Jumat, 05 Februari 2021 23:02
Kereta baru yang disiapkan bagi jemaah lansia. (FOTO: DOK PRESIDENSI DUA MASJID SUCI)
Editor : Alief Sappewali

RAKYATKU.COM -- Otoritas Saudi telah meluncurkan kereta baru untuk membawa jemaah lansia di dalam Masjidilharam, Mekah.

 

Presiden Jenderal Urusan Masjidilharam dan Masjid Nabawi, Syekh Abdurrahman Al-Sudais mengatakan, kereta itu bertujuan agar jemaah umrah dan jemaah lansia di dalam situs suci dapat bergerak dengan mudah dan lancar.

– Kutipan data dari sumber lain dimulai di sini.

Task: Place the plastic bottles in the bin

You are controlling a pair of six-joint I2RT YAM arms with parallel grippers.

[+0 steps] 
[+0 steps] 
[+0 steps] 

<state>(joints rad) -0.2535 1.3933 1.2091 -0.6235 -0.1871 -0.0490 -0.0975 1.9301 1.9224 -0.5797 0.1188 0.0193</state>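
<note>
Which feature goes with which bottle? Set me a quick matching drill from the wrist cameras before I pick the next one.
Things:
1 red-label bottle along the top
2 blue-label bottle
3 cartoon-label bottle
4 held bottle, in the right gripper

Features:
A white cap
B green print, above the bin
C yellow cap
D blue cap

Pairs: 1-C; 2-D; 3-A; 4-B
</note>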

"Ini adalah salah satu layanan yang ingin dikembangkan," katanya.

Baca Juga : Raja Salman Salat Idulfitri di Masjidilharam, Pertama setelah Pandemi

Al Sudais juga menekankan pentingnya penerapan pencegahan yang berkelanjutan terhadap penyebaran Covid-19. Termasuk sterilisasi konstan dan jarak di antara jejak yang digunakan selama pelaksanaan ritual suci.

 

"Sejumlah titik berkumpul telah ditetapkan untuk membantu kelancaran pergerakan jemaah," imbuhnya.

Oktober lalu, Arab Saudi mulai menjalankan rencana bertahap untuk dimulainya kembali umrah setelah penangguhan sekitar tujuh bulan karena pandemi virus corona global. Peziarah sejak itu secara bertahap diizinkan masuk ke Masjidilharam sejalan dengan aturan kesehatan yang ketat.

Baca Juga : Arab Saudi Cabut Sejumlah Aturan Pencegahan COVID-19, Tak Ada Jaga Jarak di Masjidilharam

Tahap pertama dari rencana tersebut, yang dimulai pada 4 Oktober, mengizinkan 6.000 jemaah umrah dari dalam kerajaan per hari ke Masjidilharam.

Tahap kedua mulai berlaku pada 18 Oktober, memungkinkan sekitar 40.000 jemaah dan 10.000 jemaah sehari ke Masjidilharam. Sebanyak 20.000 jemaah umrah dan 60.000 jemaah per hari diizinkan untuk melakukan salat di masjid, menurut fase ketiga saat ini yang dimulai pada 1 November.